**Exercise details:** The answer must be an exact copy of every record below.
[Opening Records for the task section]
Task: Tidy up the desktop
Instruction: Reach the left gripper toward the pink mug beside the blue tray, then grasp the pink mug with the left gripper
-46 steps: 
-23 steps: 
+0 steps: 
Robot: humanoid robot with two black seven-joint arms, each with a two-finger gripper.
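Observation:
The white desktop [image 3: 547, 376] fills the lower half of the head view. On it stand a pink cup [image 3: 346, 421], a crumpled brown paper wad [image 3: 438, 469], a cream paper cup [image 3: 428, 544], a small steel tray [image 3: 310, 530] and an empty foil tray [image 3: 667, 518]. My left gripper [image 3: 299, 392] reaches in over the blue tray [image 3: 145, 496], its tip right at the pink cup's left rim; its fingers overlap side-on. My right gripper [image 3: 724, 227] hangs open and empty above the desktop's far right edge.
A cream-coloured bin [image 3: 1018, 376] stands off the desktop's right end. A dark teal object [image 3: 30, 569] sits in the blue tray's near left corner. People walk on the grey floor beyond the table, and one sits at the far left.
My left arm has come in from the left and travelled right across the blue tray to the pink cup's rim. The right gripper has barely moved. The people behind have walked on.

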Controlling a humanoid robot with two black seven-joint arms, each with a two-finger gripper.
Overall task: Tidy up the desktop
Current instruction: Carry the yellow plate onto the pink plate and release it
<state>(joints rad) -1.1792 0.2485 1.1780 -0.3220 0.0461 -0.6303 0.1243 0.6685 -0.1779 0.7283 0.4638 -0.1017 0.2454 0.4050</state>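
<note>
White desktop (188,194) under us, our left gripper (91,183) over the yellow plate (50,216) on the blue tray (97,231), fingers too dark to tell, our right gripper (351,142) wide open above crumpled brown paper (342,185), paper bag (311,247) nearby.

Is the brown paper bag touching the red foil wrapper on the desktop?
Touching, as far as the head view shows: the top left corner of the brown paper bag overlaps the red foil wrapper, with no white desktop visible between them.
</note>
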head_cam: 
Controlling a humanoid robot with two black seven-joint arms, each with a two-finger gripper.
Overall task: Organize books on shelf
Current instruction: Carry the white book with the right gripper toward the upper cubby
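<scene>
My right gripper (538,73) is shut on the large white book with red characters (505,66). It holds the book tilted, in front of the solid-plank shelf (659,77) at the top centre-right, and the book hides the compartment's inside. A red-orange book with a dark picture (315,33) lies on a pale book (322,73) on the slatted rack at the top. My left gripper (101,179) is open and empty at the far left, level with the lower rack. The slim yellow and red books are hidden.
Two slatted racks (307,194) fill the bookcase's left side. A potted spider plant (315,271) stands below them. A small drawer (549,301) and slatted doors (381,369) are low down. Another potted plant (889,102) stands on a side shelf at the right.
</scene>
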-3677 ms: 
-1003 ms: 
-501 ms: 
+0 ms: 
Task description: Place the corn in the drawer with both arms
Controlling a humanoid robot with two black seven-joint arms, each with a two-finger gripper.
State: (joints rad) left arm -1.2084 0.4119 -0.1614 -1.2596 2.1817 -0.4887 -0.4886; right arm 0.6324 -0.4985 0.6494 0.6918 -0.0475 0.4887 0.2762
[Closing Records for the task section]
**Exercise solution:**
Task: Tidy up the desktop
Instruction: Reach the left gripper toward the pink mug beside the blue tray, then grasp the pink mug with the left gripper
-46 steps: 
-23 steps: 
+0 steps: 
Robot: humanoid robot with two black seven-joint arms, each with a two-finger gripper.
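Observation:
The white desktop [image 3: 547, 376] fills the lower half of the head view. On it stand a pink cup [image 3: 346, 421], a crumpled brown paper wad [image 3: 438, 469], a cream paper cup [image 3: 428, 544], a small steel tray [image 3: 310, 530] and an empty foil tray [image 3: 667, 518]. My left gripper [image 3: 299, 392] reaches in over the blue tray [image 3: 145, 496], its tip right at the pink cup's left rim; its fingers overlap side-on. My right gripper [image 3: 724, 227] hangs open and empty above the desktop's far right edge.
A cream-coloured bin [image 3: 1018, 376] stands off the desktop's right end. A dark teal object [image 3: 30, 569] sits in the blue tray's near left corner. People walk on the grey floor beyond the table, and one sits at the far left.
My left arm has come in from the left and travelled right across the blue tray to the pink cup's rim. The right gripper has barely moved. The people behind have walked on.
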
Controlling a humanoid robot with two black seven-joint arms, each with a two-finger gripper.
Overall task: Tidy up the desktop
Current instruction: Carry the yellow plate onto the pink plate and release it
<state>(joints rad) -1.1792 0.2485 1.1780 -0.3220 0.0461 -0.6303 0.1243 0.6685 -0.1779 0.7283 0.4638 -0.1017 0.2454 0.4050</state>
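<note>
White desktop (188,194) under us, our left gripper (91,183) over the yellow plate (50,216) on the blue tray (97,231), fingers too dark to tell, our right gripper (351,142) wide open above crumpled brown paper (342,185), paper bag (311,247) nearby.

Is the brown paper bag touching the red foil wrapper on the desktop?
Touching, as far as the head view shows: the top left corner of the brown paper bag overlaps the red foil wrapper, with no white desktop visible between them.
</note>
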head_cam: 
Controlling a humanoid robot with two black seven-joint arms, each with a two-finger gripper.
Overall task: Organize books on shelf
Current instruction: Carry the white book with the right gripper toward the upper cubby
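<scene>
My right gripper (538,73) is shut on the large white book with red characters (505,66). It holds the book tilted, in front of the solid-plank shelf (659,77) at the top centre-right, and the book hides the compartment's inside. A red-orange book with a dark picture (315,33) lies on a pale book (322,73) on the slatted rack at the top. My left gripper (101,179) is open and empty at the far left, level with the lower rack. The slim yellow and red books are hidden.
Two slatted racks (307,194) fill the bookcase's left side. A potted spider plant (315,271) stands below them. A small drawer (549,301) and slatted doors (381,369) are low down. Another potted plant (889,102) stands on a side shelf at the right.
</scene>
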-3677 ms: 
-1003 ms: 
-501 ms: 
+0 ms: 
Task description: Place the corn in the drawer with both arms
Controlling a humanoid robot with two black seven-joint arms, each with a two-finger gripper.
State: (joints rad) left arm -1.2084 0.4119 -0.1614 -1.2596 2.1817 -0.4887 -0.4886; right arm 0.6324 -0.4985 0.6494 0.6918 -0.0475 0.4887 0.2762

There is no more output for this exercise.